### Task directions
Scan the entries for lines with "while" and say how many there are, with nothing more.

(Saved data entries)
_____
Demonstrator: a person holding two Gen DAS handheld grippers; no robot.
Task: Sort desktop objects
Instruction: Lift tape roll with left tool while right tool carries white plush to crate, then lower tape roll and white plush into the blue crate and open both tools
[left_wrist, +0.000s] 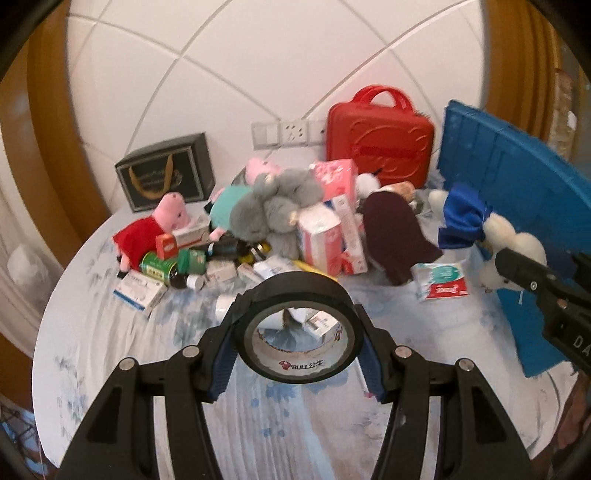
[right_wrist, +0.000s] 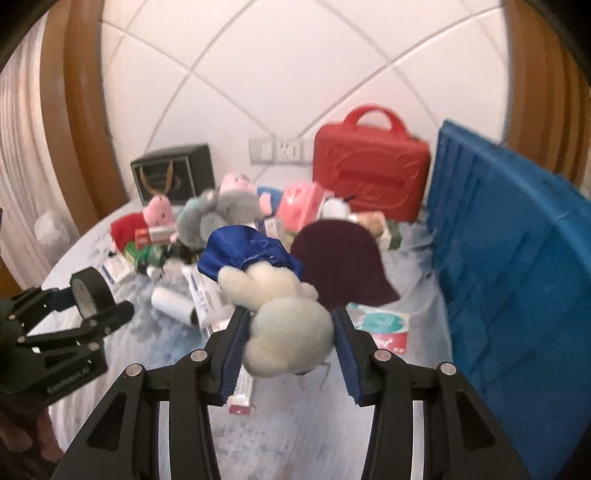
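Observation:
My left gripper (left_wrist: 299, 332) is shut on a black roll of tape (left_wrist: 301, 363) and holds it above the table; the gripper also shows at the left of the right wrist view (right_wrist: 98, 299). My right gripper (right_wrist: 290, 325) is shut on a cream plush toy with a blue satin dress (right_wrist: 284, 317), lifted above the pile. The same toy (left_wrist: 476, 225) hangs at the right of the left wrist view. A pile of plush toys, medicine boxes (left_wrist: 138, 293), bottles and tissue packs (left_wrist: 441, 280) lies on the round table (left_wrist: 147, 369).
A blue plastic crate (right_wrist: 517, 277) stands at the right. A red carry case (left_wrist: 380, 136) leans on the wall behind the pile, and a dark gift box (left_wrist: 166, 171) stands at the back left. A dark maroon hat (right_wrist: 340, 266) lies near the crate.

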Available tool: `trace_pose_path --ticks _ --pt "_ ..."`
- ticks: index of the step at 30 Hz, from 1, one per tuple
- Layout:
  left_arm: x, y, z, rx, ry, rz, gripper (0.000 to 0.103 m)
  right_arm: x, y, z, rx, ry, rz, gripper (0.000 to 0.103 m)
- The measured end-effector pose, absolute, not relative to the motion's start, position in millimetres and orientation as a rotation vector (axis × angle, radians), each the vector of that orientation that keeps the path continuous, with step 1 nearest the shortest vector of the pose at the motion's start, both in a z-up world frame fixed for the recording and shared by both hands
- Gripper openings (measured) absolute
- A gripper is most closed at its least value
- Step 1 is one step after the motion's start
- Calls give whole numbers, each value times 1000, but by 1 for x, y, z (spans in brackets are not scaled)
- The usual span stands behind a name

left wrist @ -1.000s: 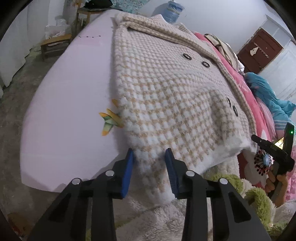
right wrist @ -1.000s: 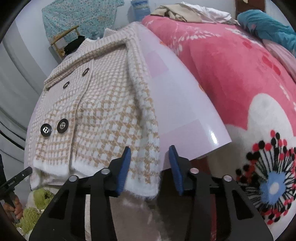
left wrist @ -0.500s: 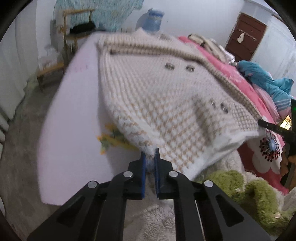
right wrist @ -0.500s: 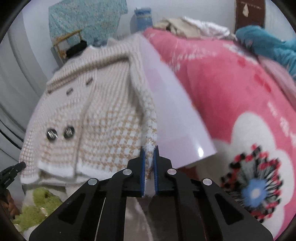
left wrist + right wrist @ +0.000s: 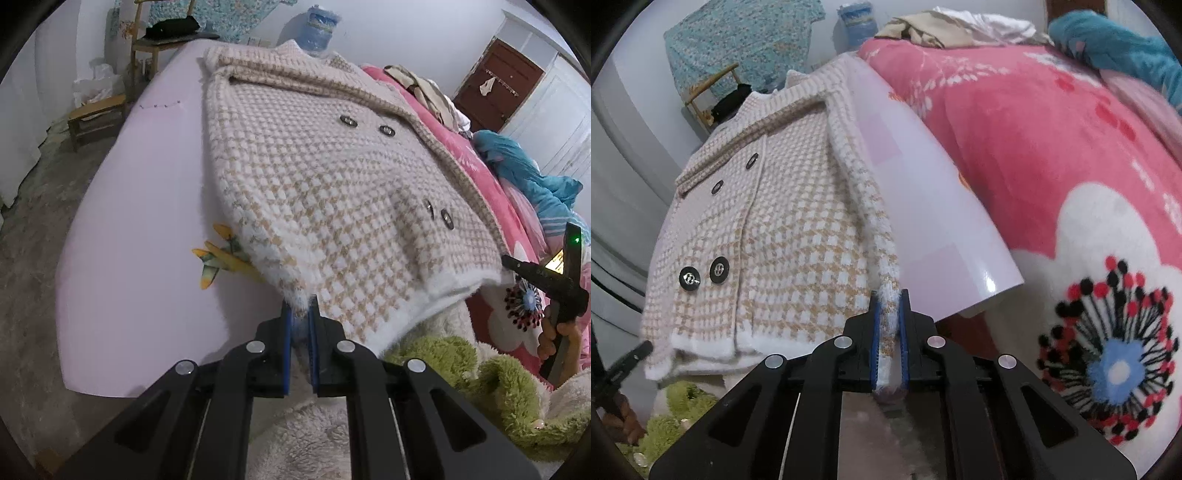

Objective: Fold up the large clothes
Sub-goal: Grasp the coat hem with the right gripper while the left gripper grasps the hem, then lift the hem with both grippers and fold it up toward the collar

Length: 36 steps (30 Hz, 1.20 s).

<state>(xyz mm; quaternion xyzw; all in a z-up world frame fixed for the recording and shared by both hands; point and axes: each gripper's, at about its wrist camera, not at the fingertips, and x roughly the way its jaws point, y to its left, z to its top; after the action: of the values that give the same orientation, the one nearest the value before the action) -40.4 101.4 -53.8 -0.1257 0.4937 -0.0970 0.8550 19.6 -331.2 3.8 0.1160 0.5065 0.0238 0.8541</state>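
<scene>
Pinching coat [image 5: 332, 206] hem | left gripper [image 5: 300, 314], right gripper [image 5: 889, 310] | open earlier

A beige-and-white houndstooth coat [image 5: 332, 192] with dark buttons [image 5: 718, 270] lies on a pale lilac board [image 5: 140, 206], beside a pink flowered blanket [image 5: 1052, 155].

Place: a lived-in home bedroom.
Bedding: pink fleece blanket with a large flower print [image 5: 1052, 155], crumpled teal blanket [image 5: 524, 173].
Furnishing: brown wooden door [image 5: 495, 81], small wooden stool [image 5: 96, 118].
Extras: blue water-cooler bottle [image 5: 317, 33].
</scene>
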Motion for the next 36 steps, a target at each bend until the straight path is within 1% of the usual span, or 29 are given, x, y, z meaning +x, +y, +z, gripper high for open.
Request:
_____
### Response to this task
2